Set the the three point draft in the up position, and the lift control lever in the transport position, remove the 3/8 " national pipe thread plug on the side of the lift cover (right front) above the transmission dipstick. 

IMPORTANT PULL THE ENGINE STOP OUT SO THE ENGINE WONT RUN and crank the engine while observing that port you just opened. Oil should come out of the port. 

If oil does not come out, pull the key so you do not get an accidental bump on the starter, drop the lift arms, remove the transfer cap that is held on by two setscrews (located above the plug you removed). Once the cap is removed you should see the hydraulic standpipe exposed about 3/8 inch. If you see nothing but a hole the standpipe has fallen inside.

If that is the case remove the right side plate (one with the transmission dipstick). Insert your hand in the access port you just opened, and reach forward. You will feel the pipe that is approximately a foot long. Line it up with the hole in the cover at the top, pull it out and and replace the O rings. To reinstall the standpipe it is necessary to reach inside and locate the hole in the pump where the pipe inserts, line the pipe up with the pump, and give the upper end a light tap to press the lower O ring into the pump. Install a new O ring on the underside of the cap, reinstall the cap then button everything up and you should have pressure.

If you did not install new O rings on that pipe when you installed the pump the same process will be followed to pull the standpipe and install new O rings. Just will not need to fish for the pipe, but will need to use your finger in the pump port to locate and fish out any old or broken O ring.


----------



## MFinWA (Dec 19, 2016)

The stand pipe is in place. All new O-rings. If the pipe was dislodged or leaking It would not hold position. Believe me I went to change out the gauge I was using and had the lift arms up a couple of inches and got a bath. New lift cylinder and piston, about 75% of the linkages, levers etc. are new. I rebuilt the pump with new chambers, and slide valve. I overhauled the pressure control valve as I could not find a 1661427M91 mounting block to go to the cartridge style relief.

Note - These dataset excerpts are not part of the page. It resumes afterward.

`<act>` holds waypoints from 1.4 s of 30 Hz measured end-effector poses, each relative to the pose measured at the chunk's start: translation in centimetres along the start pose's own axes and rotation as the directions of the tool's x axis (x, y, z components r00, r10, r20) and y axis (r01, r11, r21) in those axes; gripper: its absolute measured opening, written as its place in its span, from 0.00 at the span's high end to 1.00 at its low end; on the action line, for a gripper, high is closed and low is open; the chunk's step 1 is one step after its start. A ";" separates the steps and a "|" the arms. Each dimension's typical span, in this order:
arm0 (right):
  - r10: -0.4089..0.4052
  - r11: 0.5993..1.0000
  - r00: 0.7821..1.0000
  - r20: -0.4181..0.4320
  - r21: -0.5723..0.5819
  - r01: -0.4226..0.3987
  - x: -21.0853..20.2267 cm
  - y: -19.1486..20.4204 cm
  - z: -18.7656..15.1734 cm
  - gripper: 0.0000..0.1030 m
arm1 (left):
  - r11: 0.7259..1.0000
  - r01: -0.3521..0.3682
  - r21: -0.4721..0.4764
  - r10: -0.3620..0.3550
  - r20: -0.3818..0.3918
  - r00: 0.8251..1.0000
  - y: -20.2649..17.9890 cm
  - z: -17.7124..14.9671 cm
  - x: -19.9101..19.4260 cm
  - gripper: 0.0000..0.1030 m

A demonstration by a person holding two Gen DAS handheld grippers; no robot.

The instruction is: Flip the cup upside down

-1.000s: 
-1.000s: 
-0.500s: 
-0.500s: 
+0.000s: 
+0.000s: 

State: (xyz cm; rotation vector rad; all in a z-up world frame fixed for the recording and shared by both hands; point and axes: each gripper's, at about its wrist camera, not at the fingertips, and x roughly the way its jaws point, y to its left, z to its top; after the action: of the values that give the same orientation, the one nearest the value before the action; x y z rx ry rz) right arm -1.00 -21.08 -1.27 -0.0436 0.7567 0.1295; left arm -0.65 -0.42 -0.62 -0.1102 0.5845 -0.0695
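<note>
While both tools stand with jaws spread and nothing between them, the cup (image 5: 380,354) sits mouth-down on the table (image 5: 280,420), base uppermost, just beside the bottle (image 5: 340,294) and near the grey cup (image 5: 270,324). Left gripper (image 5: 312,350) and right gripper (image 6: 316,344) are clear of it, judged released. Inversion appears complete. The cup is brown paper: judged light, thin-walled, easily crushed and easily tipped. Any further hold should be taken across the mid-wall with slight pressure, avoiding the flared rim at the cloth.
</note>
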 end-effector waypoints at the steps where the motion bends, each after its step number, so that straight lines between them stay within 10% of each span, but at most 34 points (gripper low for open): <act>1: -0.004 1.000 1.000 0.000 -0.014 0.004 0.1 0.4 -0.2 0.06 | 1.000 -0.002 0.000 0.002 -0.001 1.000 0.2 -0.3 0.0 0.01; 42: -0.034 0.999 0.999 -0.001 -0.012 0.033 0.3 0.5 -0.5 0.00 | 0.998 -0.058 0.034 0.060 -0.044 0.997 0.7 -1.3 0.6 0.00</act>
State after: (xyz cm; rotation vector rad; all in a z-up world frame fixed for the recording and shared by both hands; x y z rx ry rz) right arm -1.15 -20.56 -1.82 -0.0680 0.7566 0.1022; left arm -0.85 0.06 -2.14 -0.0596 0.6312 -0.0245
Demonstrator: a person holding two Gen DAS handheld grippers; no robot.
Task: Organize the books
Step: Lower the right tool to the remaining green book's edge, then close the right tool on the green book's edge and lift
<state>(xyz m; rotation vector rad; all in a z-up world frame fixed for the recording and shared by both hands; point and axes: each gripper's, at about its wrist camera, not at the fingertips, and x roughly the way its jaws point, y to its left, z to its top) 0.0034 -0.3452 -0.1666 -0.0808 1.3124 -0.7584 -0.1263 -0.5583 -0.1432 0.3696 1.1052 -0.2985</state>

The rear body of the pump is an early MKIII without the provisions to direct mount the other style. I am following the 40B service manual as this system is not in the 40 service manual. I rigged the cover with all of the special tooling. That turned out good. I think it may be the pressure control valve is sticking or the secondary relief is stuck open. Without pressure control it should be staying closed. I am testing with the response control in fast, draft lever fully up and position control in constant pumping. little to no change in pressure when trying to adjust.


----------